There is also a gap running in the other direction. Destination organisations are working through questions that applied research could genuinely support, but the mechanisms for that kind of collaboration rarely exist in practice. FRONTIERS is designed to address both.
FRONTIERS takes place in the week of World Tourism Day, with the event running across the week commencing 21 September and the day itself falling on 27 September 2026. The timing is deliberate: it gives the event a moment of broader industry significance and a natural context for institutions and destination professionals to come together.

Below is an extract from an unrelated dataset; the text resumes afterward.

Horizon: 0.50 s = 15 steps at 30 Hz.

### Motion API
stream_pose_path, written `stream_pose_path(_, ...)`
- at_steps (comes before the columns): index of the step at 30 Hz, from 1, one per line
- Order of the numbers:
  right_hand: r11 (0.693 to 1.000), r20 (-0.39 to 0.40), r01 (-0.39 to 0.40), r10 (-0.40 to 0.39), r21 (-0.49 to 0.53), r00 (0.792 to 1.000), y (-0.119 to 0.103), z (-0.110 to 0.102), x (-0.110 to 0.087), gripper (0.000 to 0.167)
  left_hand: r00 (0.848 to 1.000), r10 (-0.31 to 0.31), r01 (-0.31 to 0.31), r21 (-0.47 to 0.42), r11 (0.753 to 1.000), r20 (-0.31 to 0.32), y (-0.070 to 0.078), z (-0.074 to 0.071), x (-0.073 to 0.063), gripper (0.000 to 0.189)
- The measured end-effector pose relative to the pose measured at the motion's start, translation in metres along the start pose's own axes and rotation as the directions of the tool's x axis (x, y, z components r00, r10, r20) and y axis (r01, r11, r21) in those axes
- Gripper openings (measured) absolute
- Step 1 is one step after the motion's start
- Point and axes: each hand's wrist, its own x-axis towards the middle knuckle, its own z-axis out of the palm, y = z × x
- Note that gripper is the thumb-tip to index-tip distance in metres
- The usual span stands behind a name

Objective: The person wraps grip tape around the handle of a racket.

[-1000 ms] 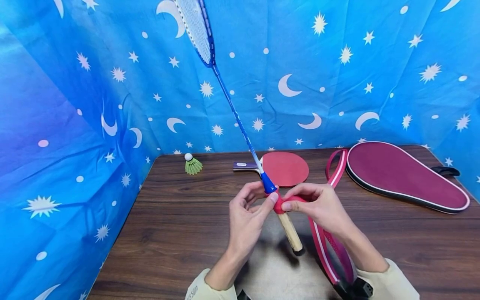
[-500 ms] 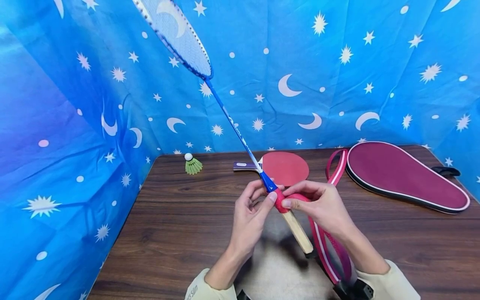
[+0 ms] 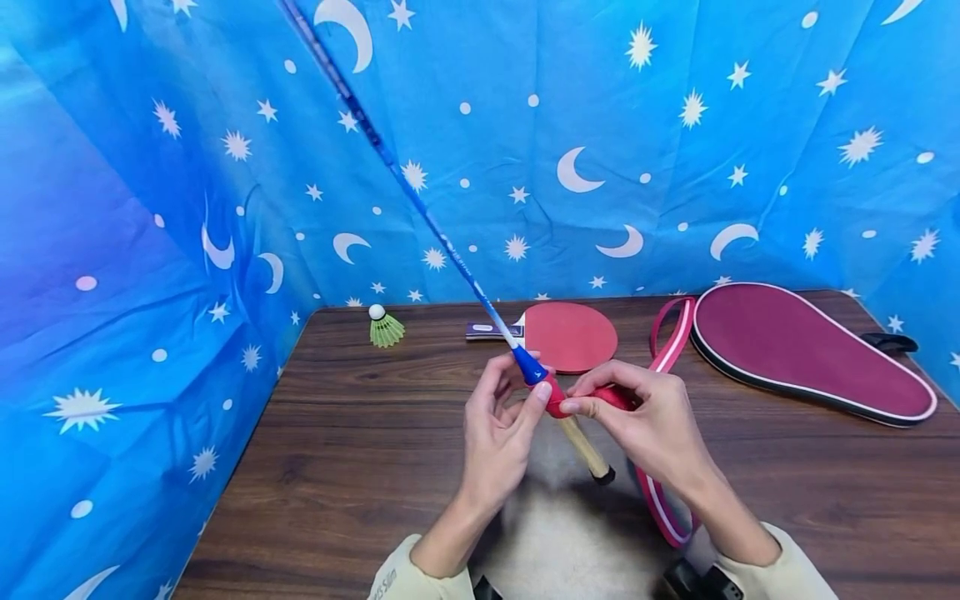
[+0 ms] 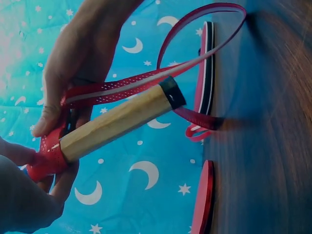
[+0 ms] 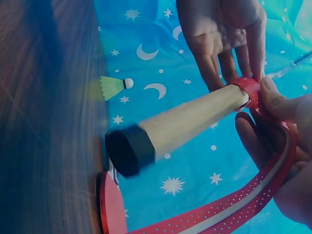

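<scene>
A blue badminton racket [image 3: 450, 250] is held at a slant above the table, its head toward the upper left and partly out of view. My left hand [image 3: 498, 433] pinches it just below the blue cone, where red overgrip tape [image 3: 555, 403] is wrapped round the handle's upper end. My right hand [image 3: 660, 425] pinches the loose tape close to the handle. The lower handle [image 4: 117, 119] is bare wood with a black end cap [image 4: 172, 93]. In the right wrist view the perforated tape strip [image 5: 209, 212] with its pale centre line hangs in a long curve.
A green shuttlecock [image 3: 386, 327] lies at the table's back left. Behind my hands lies a red table tennis bat [image 3: 572, 333]. A maroon bat case [image 3: 802, 354] is at the back right. A blue star-patterned cloth [image 3: 487, 150] hangs behind the wooden table [image 3: 337, 433].
The racket has turned about its length; its face showed half a second ago and is now edge-on. Its head leans further left. The right hand's tape loop has risen and shifted.
</scene>
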Motion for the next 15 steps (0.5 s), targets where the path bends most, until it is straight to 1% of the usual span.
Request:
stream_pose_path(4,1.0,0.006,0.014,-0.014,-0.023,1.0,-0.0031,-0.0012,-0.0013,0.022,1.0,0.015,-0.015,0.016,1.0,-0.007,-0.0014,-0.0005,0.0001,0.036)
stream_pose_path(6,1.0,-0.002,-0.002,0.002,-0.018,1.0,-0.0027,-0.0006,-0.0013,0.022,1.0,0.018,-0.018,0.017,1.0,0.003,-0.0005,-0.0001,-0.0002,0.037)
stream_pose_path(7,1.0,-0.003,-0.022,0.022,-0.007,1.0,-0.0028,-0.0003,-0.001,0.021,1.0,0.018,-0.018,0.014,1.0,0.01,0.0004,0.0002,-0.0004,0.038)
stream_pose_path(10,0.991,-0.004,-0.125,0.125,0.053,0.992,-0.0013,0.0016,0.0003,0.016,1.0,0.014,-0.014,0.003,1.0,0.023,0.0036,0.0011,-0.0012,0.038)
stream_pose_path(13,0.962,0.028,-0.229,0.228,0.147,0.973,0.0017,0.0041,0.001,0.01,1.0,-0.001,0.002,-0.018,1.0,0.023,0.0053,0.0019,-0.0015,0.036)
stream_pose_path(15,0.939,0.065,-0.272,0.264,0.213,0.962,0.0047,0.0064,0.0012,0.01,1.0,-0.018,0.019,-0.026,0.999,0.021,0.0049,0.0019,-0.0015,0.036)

Applied Sprints, Expert Perspectives, Industry Debate
Day 1 brings together students and destination professionals for a programme that moves between applied sprint work, industry talks, and facilitated debate. Sprints are interjected with expert perspectives from practitioners and researchers, and some challenges are built directly around leading research initiatives in the field.
The format is competitive but collegiate. Teams work on live challenges using purpose-built digital environments, with industry mentors alongside them throughout. Talks and panels run between sprint stages, giving the day both depth and momentum.
Teaching Tourism in an AI Era
A working day for academic staff and industry practitioners. The morning is structured around shared reflection: how AI is changing the teaching environment, what that means for assessment and curriculum, and what the industry now observes in graduates entering the workforce.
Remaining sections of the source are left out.